CMPS-3240-Intro-Intrinsics

An introduction to subword parallelism intrinsics with the SSE instruction set

Introduction

Objectives

Familiarize yourself with C-language intrinsics to implement SIMD operations
Observe how SIMD improves run-times with GEMM
Improve AXPY with SIMD operations
Devise a simulation to measure improvement in performance

Prerequisities

Indexing and storing a 2-D array as a 1-D array in C
Allocating memory on the heap (malloc())
Matrix multiplication (GEMM)
Vector addition (AXPY)
Subword parallelism (SIMD, SSE)

Requirements

Software

Requires:

gcc
make
git

Compatability

Linux	Mac	Windows
Yes	Yes	Untested

Requires the SSE instruction set, an addition to the x86 ISA. It was introduced some time around the year 2000, so you will almost certainly have this on your machine.
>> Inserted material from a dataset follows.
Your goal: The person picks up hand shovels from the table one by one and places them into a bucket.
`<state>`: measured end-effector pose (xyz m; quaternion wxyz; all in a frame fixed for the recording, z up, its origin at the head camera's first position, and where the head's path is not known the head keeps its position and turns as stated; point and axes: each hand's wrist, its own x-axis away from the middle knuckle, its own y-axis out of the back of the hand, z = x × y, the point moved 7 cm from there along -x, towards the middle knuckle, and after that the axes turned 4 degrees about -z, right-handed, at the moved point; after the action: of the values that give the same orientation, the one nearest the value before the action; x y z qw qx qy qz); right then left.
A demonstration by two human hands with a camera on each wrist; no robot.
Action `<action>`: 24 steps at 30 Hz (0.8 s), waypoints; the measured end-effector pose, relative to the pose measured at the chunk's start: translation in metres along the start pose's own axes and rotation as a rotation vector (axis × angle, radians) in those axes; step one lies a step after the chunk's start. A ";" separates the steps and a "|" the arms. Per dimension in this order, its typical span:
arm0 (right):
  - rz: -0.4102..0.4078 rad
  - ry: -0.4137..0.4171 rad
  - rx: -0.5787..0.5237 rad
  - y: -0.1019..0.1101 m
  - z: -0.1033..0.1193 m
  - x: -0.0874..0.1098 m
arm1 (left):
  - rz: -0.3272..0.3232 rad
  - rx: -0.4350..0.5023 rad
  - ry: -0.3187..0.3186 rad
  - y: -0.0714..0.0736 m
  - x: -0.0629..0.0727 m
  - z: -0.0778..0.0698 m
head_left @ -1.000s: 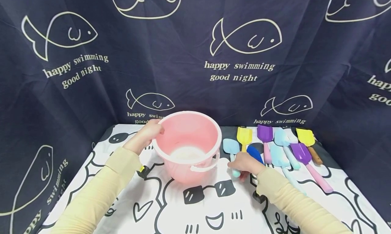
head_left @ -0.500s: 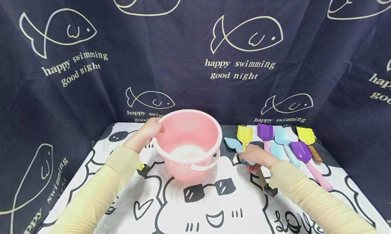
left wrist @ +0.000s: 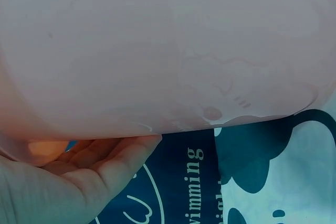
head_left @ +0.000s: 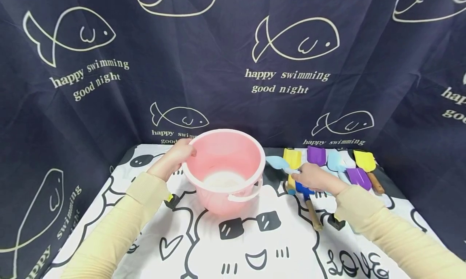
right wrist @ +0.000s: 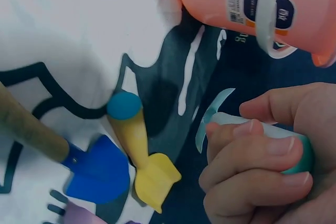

Possible exceptions are older Macbooks (Older than Mac OS X v10.6 Snow Leopard, 2009) because they use PowerPC processors. Also system-on-chip boards like the Raspberry Pi. However, for these two situations the greater issue is that these ISAs are not x86.

This lab will work for Windows but the x86 intrinsic function calls and header names are different between Linux and Windows. There will be sidebars in the lab manual indicating where changes need to be made.

Verify SSE instruction set

Intrinsics are high-level language functions which are wrappers for low-level ISA operations. Previously, we were using the SSE/SIMD x86 mnemonics. In practice, this might work for single subroutines, but it would be too tiresome to fully optimize large libraries and programs at the assembly level. There are indeed some job roles and companies that do this, but you will most likely implement your intrinsics at the C-level rather than assembly level, letting the compiler do the hard work for you.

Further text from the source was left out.